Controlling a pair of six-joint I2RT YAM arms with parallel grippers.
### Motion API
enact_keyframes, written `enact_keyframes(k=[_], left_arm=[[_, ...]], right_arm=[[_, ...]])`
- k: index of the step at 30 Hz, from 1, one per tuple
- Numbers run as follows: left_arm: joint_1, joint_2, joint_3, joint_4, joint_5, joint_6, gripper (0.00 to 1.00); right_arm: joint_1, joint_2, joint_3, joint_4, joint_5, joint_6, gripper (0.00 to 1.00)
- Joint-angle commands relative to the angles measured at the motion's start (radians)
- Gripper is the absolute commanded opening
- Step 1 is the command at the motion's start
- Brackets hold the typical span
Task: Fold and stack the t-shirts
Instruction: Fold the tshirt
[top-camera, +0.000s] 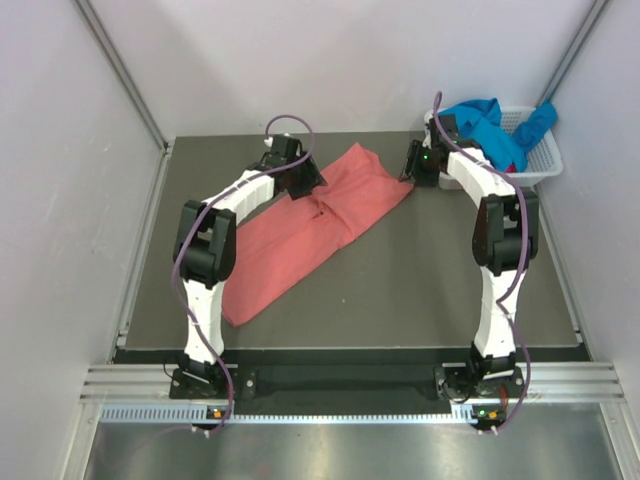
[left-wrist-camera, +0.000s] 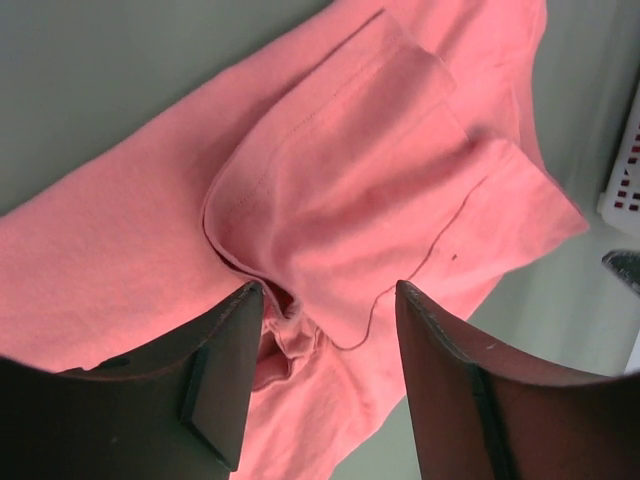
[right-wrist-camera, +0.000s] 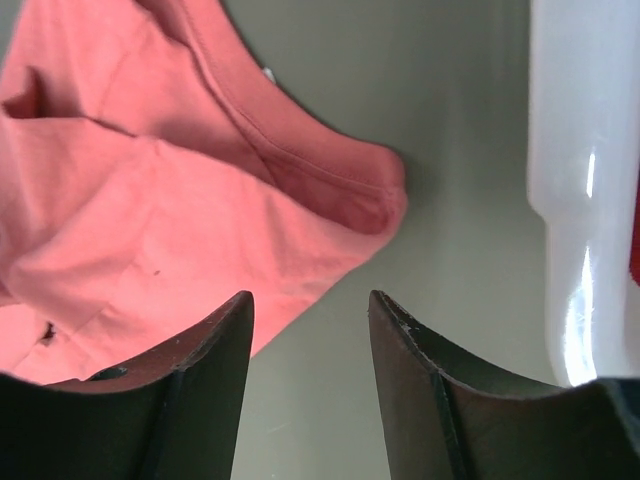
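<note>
Salmon-pink t-shirt (top-camera: 300, 235), soft knit with stitched hems, lies rumpled in a diagonal strip on the dark matte table (top-camera: 450, 285). Left gripper (left-wrist-camera: 325, 292): jaws apart over a bunched fold. Right gripper (right-wrist-camera: 310, 300): jaws apart over bare table, just beside the shirt's rounded corner.
</note>
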Motion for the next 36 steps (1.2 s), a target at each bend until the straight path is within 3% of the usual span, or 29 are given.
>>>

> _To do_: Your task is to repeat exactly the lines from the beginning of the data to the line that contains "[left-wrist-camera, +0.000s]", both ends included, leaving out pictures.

> _Answer space_:
Controlling a pair of six-joint I2RT YAM arms with parallel grippers.
### Motion API
enact_keyframes, written `enact_keyframes(k=[_], left_arm=[[_, ...]], right_arm=[[_, ...]])`
- k: index of the step at 30 Hz, from 1, one per tuple
- Numbers run as follows: left_arm: joint_1, joint_2, joint_3, joint_4, joint_5, joint_6, gripper (0.00 to 1.00); right_arm: joint_1, joint_2, joint_3, joint_4, joint_5, joint_6, gripper (0.00 to 1.00)
- Joint-angle commands relative to the angles measured at the motion's start (radians)
- Gripper is the absolute commanded opening
- Step 1 is the command at the motion's start
- Brackets hold the typical span
Task: Fold and stack the t-shirts
Instruction: Fold the tshirt
[top-camera, +0.000s] 
[left-wrist-camera, +0.000s] 

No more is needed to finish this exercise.